First-Place Appearances: 3

Total Appearances: 13

Team Debut: 2000

Kyung (Sonia) Song and newcomer Hanzhi Ding left Nomura last May and subsequently joined Bank of America Merrill Lynch, whose crew they steer to the top for the first time since 2011. Heekyung (Kenneth) Whee and Thomas Wong, who led this squad to third place last year, both jumped to Credit Suise in July. The nine analysts track 65 Asian oil and gas shares from their offices in Bangkok, Hong Kong, Mumbai and Sydney. “Their coverage is wide and content is substantial,” remarks one money manager. Asia’s oil and gas names tumbled 10.2 percent year to date into early February, then changed course, climbing 9.6 percent through late April. Powering the turnaround, says Song, were China’s players.
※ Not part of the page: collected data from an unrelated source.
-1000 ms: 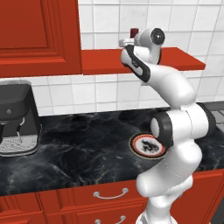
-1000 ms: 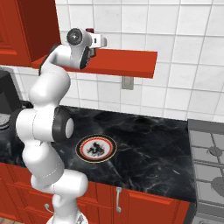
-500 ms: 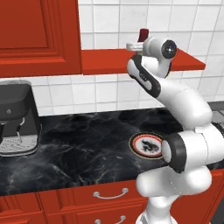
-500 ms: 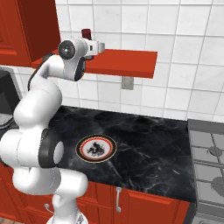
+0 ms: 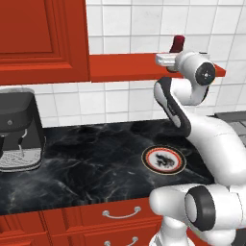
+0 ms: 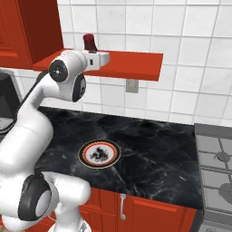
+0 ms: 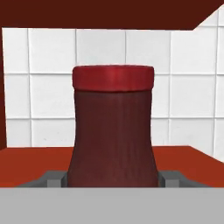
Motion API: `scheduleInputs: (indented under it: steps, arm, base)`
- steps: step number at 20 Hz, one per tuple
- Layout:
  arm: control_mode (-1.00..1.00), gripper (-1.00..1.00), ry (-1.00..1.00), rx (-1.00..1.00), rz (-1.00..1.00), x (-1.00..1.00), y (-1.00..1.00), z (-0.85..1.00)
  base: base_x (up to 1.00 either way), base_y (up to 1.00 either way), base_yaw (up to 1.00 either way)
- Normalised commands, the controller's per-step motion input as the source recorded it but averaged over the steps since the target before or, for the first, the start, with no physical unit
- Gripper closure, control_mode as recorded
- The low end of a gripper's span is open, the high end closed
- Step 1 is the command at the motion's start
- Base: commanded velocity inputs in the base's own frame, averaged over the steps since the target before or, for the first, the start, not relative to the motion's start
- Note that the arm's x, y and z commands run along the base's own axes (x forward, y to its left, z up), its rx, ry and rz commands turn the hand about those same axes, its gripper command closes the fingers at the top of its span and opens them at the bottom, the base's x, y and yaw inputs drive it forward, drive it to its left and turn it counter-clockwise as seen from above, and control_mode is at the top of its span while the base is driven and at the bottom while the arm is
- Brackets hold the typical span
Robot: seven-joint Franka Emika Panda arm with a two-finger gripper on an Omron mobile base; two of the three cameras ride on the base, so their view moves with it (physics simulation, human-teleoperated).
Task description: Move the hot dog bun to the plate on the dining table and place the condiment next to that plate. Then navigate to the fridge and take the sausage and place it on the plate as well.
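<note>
Bottle (image 7: 113, 127) dead ahead of the hand (image 7: 113, 180), upright on the red shelf (image 6: 131, 62) with its dark red cap at the top and its brownish body between the two fingertips (image 7: 51, 180), which flank its base on either side. From the base cameras the hand (image 5: 166, 58) sits level with the shelf and the bottle (image 5: 178, 43) rises just beyond it, its cap clear above the white wrist; the same bottle (image 6: 89, 43) stands behind the hand (image 6: 103, 59) from the other side. The hand appears open around the bottle rather than clamped; whether the pads touch the body I cannot tell. This looks like the grasp of the condiment. To do it well, the hand should be far enough forward that the fingers meet the widest lower part of the body, not the taper under the cap, then close evenly so the bottle does not tip toward the tiled wall behind it. After closing, lift straight up a little off the shelf before drawing back, as the cupboard underside hangs just above. Below the hand, on the black marble tabletop (image 5: 96, 158), lies a small white plate (image 5: 163, 159) with an orange rim, not the target.
</note>
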Motion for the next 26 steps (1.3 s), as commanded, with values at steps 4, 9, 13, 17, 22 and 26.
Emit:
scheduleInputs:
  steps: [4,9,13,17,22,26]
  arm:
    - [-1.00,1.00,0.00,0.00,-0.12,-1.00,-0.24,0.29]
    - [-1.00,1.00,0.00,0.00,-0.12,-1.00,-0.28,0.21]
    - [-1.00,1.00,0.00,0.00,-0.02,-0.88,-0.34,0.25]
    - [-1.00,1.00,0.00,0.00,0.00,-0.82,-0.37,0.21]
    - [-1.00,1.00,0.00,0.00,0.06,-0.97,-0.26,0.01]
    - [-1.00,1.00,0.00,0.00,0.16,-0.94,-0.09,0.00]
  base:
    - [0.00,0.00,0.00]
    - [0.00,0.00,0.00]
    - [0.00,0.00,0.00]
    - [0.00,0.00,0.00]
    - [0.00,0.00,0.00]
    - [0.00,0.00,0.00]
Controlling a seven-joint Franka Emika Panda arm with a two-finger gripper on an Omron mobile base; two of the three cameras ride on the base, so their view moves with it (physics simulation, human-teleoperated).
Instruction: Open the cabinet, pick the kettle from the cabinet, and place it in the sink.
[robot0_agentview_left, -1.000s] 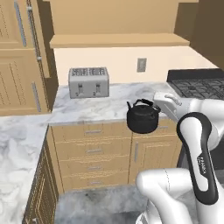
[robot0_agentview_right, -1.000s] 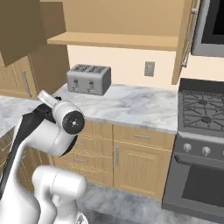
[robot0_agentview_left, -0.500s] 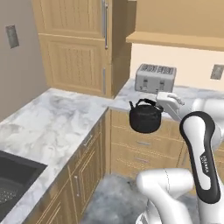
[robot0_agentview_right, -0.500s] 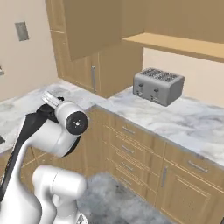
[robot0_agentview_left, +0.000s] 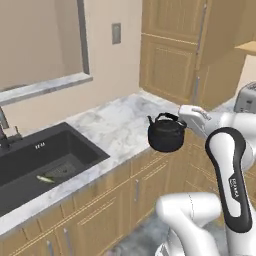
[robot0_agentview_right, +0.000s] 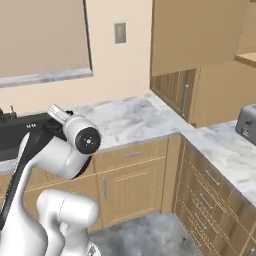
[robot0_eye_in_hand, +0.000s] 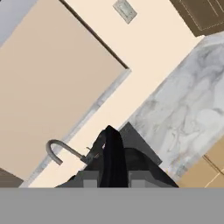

Reform of that nation’s state-owned enterprises, “and the following announcements of asset sales and restructuring plans by Sinopec Kantons and PetroChina all drove the sector rally,” she explains. “SOE reform will remain as the key driver for an additional 10 percent return in the rest of 2014.” The BofA Merrill troupe is urging investors to buy PetroChina Co., Asia’s largest oil and gas producer, deeming it the key beneficiary of China’s gas price reform, “which sets the price to rise 6 percent per annum from 2014 to 2016, or 10 percent per annum if there’s another gas price hike in 2014 or 2015,” Song notes. At HK$11, the researchers’ target for PetroChina’s shares implies a 25 percent upside to their late April trading value. Ding, 30, tracked this sector at Citi before joining Nomura. He holds a BA from China’s Southeast University and earned two master’s degrees, the first in engineering from the University of Washington and the second in management from California’s Stanford University. Song, 44, obtained a BA in Chinese language and literature at South Korea’s Yonsei University then an MBA at the University of Michigan Ross School of Business. Before jumping to Nomura she covered this sector at HSBC, Bank of America Merrill Lynch and several other firms.